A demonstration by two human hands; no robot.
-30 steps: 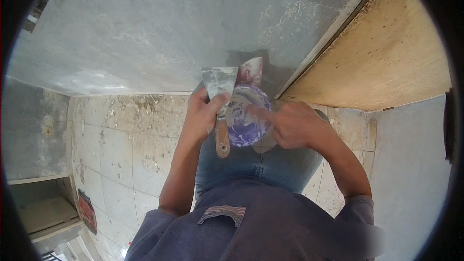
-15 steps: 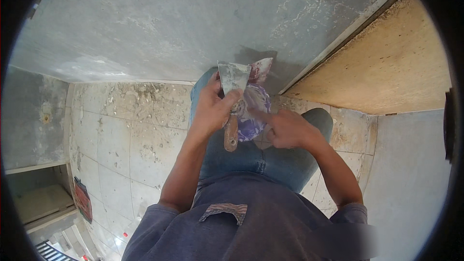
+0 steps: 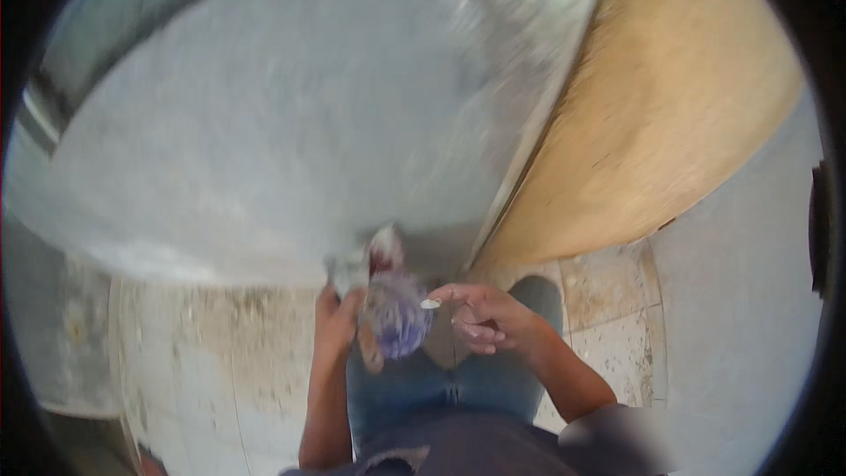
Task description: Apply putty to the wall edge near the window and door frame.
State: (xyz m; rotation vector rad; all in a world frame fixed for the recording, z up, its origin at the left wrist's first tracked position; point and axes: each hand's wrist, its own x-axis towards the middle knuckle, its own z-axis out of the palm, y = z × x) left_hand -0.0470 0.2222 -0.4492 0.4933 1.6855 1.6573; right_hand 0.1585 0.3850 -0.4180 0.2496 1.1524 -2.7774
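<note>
Frame blurred. Left hand [image 3: 337, 328]: fingers clamped on a crumpled packet [image 3: 363, 263] and a wooden handle [image 3: 371, 354], handle end poking out below the fingers. Purple plastic bag [image 3: 398, 324] sits just right of those fingers, touching them. Right hand [image 3: 483, 317]: fingers apart, loosely curled, holding nothing, forefinger tip just beside the bag. Tiled floor [image 3: 211, 361] below both hands

Grey plastered wall [image 3: 291, 123] fills the top and left of my view, blurred. Tan wooden board [image 3: 652, 115] abuts its right edge. Stained tiled floor [image 3: 229, 361] below. My blue jeans [image 3: 441, 388] at bottom centre.
</note>
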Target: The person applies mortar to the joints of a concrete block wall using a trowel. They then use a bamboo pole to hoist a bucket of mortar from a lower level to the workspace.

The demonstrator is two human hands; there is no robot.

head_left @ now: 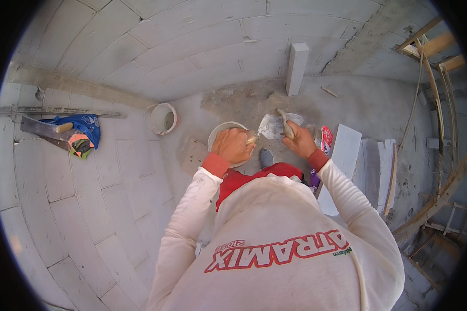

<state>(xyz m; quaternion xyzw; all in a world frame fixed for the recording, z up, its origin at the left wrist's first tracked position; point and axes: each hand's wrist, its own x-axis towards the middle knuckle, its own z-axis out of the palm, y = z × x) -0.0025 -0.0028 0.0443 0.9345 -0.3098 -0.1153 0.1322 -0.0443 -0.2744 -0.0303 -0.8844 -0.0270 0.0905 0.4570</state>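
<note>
My left hand [232,145] is closed over a white bucket [216,131]. Its fingers are wrapped round a small wooden handle [251,139], whose working end I cannot make out. To its right, my right hand [301,141] grips a mortar-smeared hand tool [285,123] that points up and away; its exact kind is unclear. Beneath that tool lies a pale, rounded piece coated with white material [271,127]. One shoe [266,157] shows between the hands, below the bucket's right side.
Another white bucket [164,118] stands farther left. A handsaw [39,128] and blue bag [92,128] rest by the left block wall. An upright block [297,69] leans at the far wall. White slabs [341,160], a red packet [326,139] and wooden framing [436,101] are right.
</note>
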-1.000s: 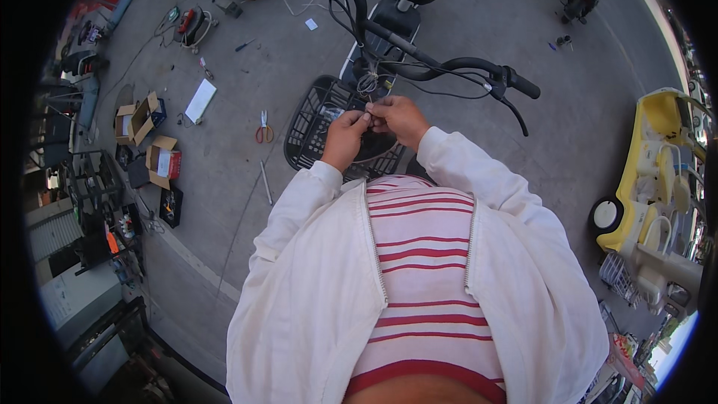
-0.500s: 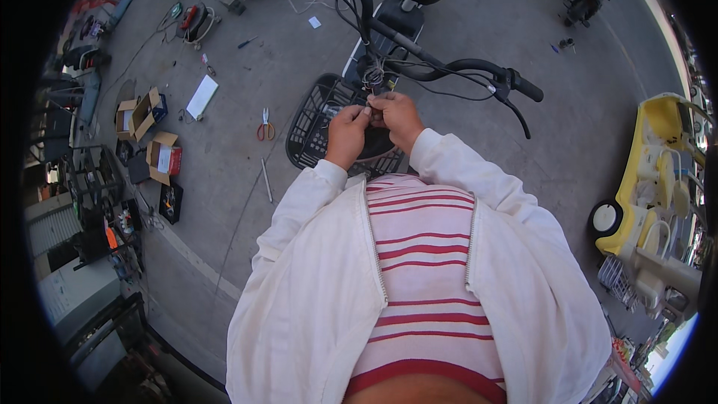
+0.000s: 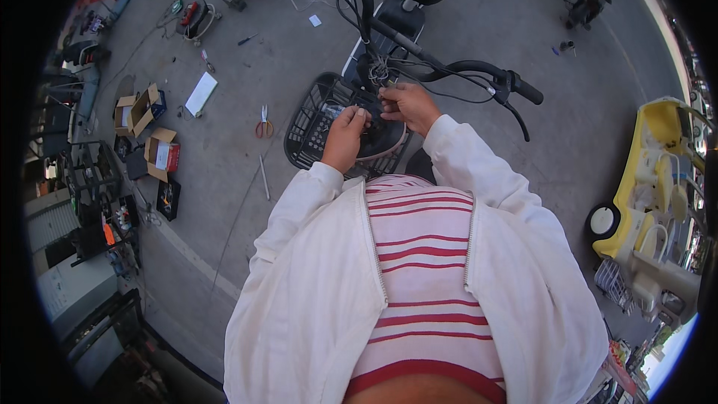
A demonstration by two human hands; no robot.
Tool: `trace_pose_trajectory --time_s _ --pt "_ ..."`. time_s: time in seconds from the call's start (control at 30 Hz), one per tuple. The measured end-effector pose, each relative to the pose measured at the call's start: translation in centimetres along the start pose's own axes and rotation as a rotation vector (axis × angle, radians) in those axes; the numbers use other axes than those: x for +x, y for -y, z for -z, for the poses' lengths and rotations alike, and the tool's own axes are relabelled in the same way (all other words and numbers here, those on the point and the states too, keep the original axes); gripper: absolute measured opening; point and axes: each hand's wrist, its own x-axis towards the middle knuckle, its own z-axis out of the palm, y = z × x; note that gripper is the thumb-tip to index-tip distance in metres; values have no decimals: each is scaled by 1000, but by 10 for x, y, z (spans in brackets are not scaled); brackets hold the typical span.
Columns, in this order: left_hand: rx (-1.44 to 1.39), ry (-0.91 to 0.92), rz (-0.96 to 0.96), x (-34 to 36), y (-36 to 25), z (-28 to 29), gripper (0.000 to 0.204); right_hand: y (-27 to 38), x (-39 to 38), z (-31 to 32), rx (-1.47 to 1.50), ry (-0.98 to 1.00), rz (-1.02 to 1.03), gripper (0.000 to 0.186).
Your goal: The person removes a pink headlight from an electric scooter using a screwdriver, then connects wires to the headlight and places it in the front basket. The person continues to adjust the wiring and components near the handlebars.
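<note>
Your left hand (image 3: 346,136) and right hand (image 3: 410,107) curl, fingers bent, over the black basket (image 3: 301,146), near bundled wires (image 3: 379,70); whether either grips anything, I cannot tell.

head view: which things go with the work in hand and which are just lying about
With the work, it seems:
wire bundle near the right hand
black basket below the left hand
handlebar

Lying about, apparently:
orange-handled scissors
screwdriver
thin grey rod
open cardboard boxes
</note>
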Motion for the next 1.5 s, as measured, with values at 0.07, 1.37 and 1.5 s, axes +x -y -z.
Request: trace_pose_trajectory --time_s 0.07,1.37,1.5 --pt "-121 -50 65 1 -2 0 15 11 -8 4 -56 16 17 14" --pt "4 50 157 31 -34 -35 24 18 16 14 39 112 81 20" --pt "-31 41 230 32 -36 -33 22 16 19 12 74 119 66 17"
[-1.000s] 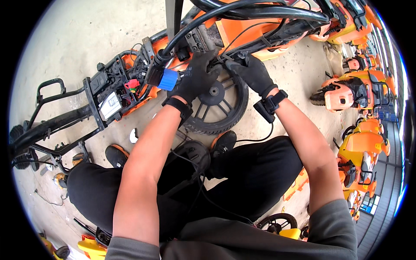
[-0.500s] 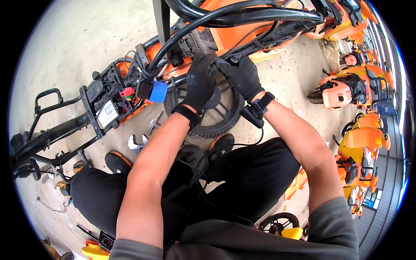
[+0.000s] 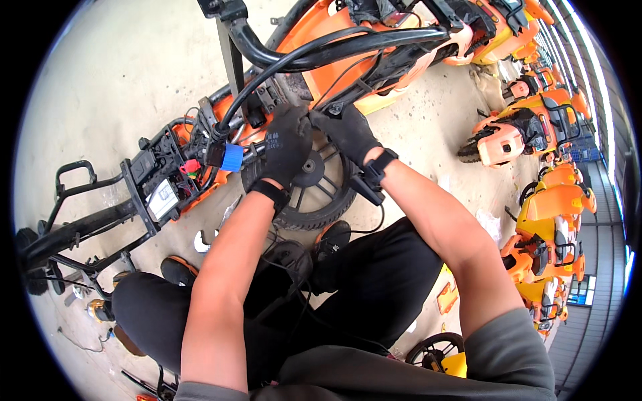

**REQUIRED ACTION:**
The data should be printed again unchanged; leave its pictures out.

**TASK SOLUTION:**
A demonstration by two human hands; no robot.
-30 steps: 
-15 steps: 
+0 steps: 
Task description: Apply putty to the wall edge near the window and door frame.
State: (xyz m; rotation vector rad; all in a world frame fixed for the recording, z up, its origin at the left wrist's first tracked position; point and axes: each hand's wrist, its own x-axis towards the middle knuckle, its own z-axis out of the palm, y = z × x) left_hand -0.0470 0.2222 -0.4492 0.4933 1.6855 1.6573; right_hand 0.1585 0.3850 -0.4180 0.2496 1.1524 -2.7774
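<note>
Frame blurred. Left hand [image 3: 337, 328]: fingers clamped on a crumpled packet [image 3: 363, 263] and a wooden handle [image 3: 371, 354], handle end poking out below the fingers. Purple plastic bag [image 3: 398, 324] sits just right of those fingers, touching them. Right hand [image 3: 483, 317]: fingers apart, loosely curled, holding nothing, forefinger tip just beside the bag. Tiled floor [image 3: 211, 361] below both hands

Grey plastered wall [image 3: 291, 123] fills the top and left of my view, blurred. Tan wooden board [image 3: 652, 115] abuts its right edge. Stained tiled floor [image 3: 229, 361] below. My blue jeans [image 3: 441, 388] at bottom centre.
</note>
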Target: The person applies mortar to the joints of a concrete block wall using a trowel. They then use a bamboo pole to hoist a bucket of mortar from a lower level to the workspace.

The demonstrator is two human hands; there is no robot.

head_left @ now: 

<state>(xyz m; quaternion xyzw; all in a world frame fixed for the recording, z up, its origin at the left wrist's first tracked position; point and axes: each hand's wrist, its own x-axis towards the middle knuckle, its own z-axis out of the palm, y = z × x) -0.0025 -0.0028 0.0443 0.9345 -0.3098 -0.1153 0.1322 -0.0443 -0.2744 -0.0303 -0.8844 -0.0270 0.0905 0.4570</state>
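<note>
My left hand [232,145] is closed over a white bucket [216,131]. Its fingers are wrapped round a small wooden handle [251,139], whose working end I cannot make out. To its right, my right hand [301,141] grips a mortar-smeared hand tool [285,123] that points up and away; its exact kind is unclear. Beneath that tool lies a pale, rounded piece coated with white material [271,127]. One shoe [266,157] shows between the hands, below the bucket's right side.
Another white bucket [164,118] stands farther left. A handsaw [39,128] and blue bag [92,128] rest by the left block wall. An upright block [297,69] leans at the far wall. White slabs [341,160], a red packet [326,139] and wooden framing [436,101] are right.
</note>
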-1.000s: 
-0.500s: 
+0.000s: 
A demonstration by two human hands; no robot.
Tool: `trace_pose_trajectory --time_s _ --pt "_ ..."`. time_s: time in seconds from the call's start (control at 30 Hz), one per tuple. The measured end-effector pose, each relative to the pose measured at the call's start: translation in centimetres along the start pose's own axes and rotation as a rotation vector (axis × angle, radians) in those axes; the numbers use other axes than those: x for +x, y for -y, z for -z, for the poses' lengths and rotations alike, and the tool's own axes are relabelled in the same way (all other words and numbers here, those on the point and the states too, keep the original axes); gripper: absolute measured opening; point and axes: each hand's wrist, its own x-axis towards the middle knuckle, its own z-axis out of the palm, y = z × x; note that gripper is the thumb-tip to index-tip distance in metres; values have no decimals: each is scaled by 1000, but by 10 for x, y, z (spans in brackets are not scaled); brackets hold the typical span.
Columns, in this order: left_hand: rx (-1.44 to 1.39), ry (-0.91 to 0.92), rz (-0.96 to 0.96), x (-34 to 36), y (-36 to 25), z (-28 to 29), gripper (0.000 to 0.204); right_hand: y (-27 to 38), x (-39 to 38), z (-31 to 32), rx (-1.47 to 1.50), ry (-0.98 to 1.00), rz (-1.02 to 1.03), gripper (0.000 to 0.186).
Your goal: The person removes a pink headlight from an electric scooter using a screwdriver, then connects wires to the headlight and places it in the front basket. The person continues to adjust the wiring and components near the handlebars.
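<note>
Your left hand (image 3: 346,136) and right hand (image 3: 410,107) curl, fingers bent, over the black basket (image 3: 301,146), near bundled wires (image 3: 379,70); whether either grips anything, I cannot tell.

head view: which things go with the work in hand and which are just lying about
With the work, it seems:
wire bundle near the right hand
black basket below the left hand
handlebar

Lying about, apparently:
orange-handled scissors
screwdriver
thin grey rod
open cardboard boxes
</note>
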Motion for the next 1.5 s, as measured, with values at 0.07, 1.37 and 1.5 s, axes +x -y -z.
Request: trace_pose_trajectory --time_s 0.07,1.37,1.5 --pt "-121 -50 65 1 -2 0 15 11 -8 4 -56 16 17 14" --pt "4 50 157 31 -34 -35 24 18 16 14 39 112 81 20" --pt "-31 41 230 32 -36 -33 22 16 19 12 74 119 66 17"
[-1.000s] 
[-0.500s] 
[+0.000s] 

Nothing further is needed for the exercise.